*TRY IT*
Reproduce the data that follows in its entirety, character for character.

*PROVIDED DATA*
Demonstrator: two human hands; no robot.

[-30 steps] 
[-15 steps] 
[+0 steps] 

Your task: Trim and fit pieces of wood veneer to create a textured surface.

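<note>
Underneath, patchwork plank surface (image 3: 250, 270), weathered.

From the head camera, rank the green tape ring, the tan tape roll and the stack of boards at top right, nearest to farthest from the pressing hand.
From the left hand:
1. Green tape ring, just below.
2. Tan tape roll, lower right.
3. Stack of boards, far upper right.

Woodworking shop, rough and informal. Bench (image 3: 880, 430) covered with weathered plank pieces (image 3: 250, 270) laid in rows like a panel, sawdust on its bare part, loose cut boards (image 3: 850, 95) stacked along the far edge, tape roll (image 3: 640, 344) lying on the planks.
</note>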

*ANSWER BOX*
Demonstrator: two human hands; no robot.

[-30 steps] 
[-15 steps] 
[+0 steps] 

Your task: Trim and fit pieces of wood veneer to create a textured surface.

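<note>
Underneath, patchwork plank surface (image 3: 250, 270), weathered.

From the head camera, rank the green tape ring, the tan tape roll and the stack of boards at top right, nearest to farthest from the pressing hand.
From the left hand:
1. Green tape ring, just below.
2. Tan tape roll, lower right.
3. Stack of boards, far upper right.

Woodworking shop, rough and informal. Bench (image 3: 880, 430) covered with weathered plank pieces (image 3: 250, 270) laid in rows like a panel, sawdust on its bare part, loose cut boards (image 3: 850, 95) stacked along the far edge, tape roll (image 3: 640, 344) lying on the planks.
</note>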

No additional answer is needed.